Few of the ideologies of intolerance are based on simple lies or fictions.. The most usual ideological abuse of history is based on anachronism rather than lies..  Myths and invention are essential to the politics of identity .. They are historians’ concerns because the people who formulate such myths are educated people, school teachers, professors (not many I hope) journalists and radio and television producers. Make no mistake about it. History is not ancestral memory or collective tradition. It is what people learned from priests schoolteachers,( the compilers of articles and broadcasters). It is very important for historians to stand aside from the passions of identity politics – even if we feel them also.  After all we are human beings too. Now we have mythological or nationalist history being criticised from within…

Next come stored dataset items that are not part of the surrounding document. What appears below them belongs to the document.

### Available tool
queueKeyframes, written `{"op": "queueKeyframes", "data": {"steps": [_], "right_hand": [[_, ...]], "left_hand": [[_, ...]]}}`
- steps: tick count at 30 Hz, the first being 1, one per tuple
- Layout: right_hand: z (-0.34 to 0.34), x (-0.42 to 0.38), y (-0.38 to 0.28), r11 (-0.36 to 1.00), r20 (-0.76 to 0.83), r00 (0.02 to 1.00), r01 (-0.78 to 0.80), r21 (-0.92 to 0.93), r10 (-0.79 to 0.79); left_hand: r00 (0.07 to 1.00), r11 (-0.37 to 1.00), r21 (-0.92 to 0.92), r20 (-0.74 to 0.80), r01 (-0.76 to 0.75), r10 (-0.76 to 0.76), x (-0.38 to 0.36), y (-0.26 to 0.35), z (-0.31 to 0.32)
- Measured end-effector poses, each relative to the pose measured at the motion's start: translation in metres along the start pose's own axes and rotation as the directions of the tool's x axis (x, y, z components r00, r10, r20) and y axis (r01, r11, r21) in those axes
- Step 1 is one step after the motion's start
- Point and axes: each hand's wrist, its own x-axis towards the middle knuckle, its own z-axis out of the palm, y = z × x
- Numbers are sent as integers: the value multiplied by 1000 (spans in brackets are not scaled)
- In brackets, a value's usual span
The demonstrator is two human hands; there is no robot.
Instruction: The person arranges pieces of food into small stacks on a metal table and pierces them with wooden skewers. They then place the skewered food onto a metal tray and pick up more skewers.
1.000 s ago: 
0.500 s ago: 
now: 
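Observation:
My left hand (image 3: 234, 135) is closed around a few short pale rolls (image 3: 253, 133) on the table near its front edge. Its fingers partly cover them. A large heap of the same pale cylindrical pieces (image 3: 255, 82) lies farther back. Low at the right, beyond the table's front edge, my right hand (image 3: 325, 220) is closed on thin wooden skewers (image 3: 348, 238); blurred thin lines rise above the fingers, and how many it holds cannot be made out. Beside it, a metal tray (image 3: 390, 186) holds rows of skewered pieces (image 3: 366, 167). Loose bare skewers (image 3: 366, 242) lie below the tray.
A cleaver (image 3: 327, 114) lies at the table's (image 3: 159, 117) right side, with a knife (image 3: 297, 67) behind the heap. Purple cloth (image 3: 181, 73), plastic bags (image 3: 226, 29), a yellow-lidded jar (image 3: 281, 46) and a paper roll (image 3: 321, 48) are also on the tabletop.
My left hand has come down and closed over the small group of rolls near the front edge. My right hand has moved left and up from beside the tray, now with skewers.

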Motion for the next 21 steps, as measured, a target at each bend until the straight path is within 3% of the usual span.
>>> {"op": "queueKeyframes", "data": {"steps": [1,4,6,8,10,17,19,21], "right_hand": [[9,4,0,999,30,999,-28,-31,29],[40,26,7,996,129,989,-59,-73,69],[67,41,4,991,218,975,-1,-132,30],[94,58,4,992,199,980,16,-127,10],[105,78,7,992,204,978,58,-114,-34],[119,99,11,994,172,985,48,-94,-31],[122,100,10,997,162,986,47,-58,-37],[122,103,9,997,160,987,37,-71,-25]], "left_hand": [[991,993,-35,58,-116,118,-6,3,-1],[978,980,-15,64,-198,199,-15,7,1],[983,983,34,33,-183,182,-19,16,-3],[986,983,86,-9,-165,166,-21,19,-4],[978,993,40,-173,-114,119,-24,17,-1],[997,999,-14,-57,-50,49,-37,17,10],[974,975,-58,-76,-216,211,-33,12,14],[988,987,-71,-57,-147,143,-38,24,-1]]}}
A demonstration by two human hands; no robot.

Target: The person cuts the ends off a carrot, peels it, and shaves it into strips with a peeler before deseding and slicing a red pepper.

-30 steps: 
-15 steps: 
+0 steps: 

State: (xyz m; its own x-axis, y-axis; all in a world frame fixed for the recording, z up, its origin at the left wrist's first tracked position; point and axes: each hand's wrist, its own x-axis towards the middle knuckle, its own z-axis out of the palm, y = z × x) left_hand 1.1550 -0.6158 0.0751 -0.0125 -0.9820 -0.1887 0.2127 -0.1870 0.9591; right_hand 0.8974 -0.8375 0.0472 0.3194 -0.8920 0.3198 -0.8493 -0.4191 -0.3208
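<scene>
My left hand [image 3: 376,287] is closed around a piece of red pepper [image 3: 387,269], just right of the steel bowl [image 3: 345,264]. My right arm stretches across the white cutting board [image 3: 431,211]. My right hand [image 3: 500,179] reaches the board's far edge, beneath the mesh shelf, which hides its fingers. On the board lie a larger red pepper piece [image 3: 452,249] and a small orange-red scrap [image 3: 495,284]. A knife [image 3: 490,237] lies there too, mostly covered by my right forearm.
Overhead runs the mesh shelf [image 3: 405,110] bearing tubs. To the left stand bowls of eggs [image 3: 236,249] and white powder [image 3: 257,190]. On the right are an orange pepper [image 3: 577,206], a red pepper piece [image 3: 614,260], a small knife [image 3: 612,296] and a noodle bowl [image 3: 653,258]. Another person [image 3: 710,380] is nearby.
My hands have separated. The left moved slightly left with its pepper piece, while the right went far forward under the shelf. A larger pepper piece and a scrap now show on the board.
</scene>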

About half a century after most of Ireland won its independence, Irish history both in the Republic and in the North is passing through a period of great brilliance because it has succeeded in liberating itself. This is still a matter which  has political implications and risks. The history that is written today breaks with the old tradition which stretches from the Fenians to the IRA still fighting in the name  of the old myths with guns and bombs. But the fact that a new generation has grown up  which can stand back from the passions of the great traumatic and formative moments of their countries’ history is a sign of hope for historians.

Professor Eric Hobsbawm accepts the Medlicott Medal at the Annual Dinner of the Historical Association in Cambridge, April 1999

The idea that nationalist convictions of the political kind are, as it were, inborn and instinctive—for instance the belief that what all Basques want is to secede from Spain and France and the creation of a sovereign territory that belongs exclusively to a Basque “nation”—has no historical basis. It cannot be derived from the feeling, which may well be wired into all social animals, that we all distinguish between an in-group to which we belong, and the others—between “us” and “them”. It has to be acquired. This is where the historians come in and those who teach history or use historical material in the mass media. For it is through the printed word and the image that ideas and ideologies are spread from the minorities among whom they arise to the mass of people, even though the most powerful medium for fixing them in their mind may be in combination with music—as in hymns and national anthems. And, in a world which, for the first time in history will be predominantly literate in a few more decades, the school, and especially the primary school, will be the main medium by or through which, as the Jesuits recognised during the Counter-Reformation, the basic ideas of most people will be acquired before they start looking at the internet.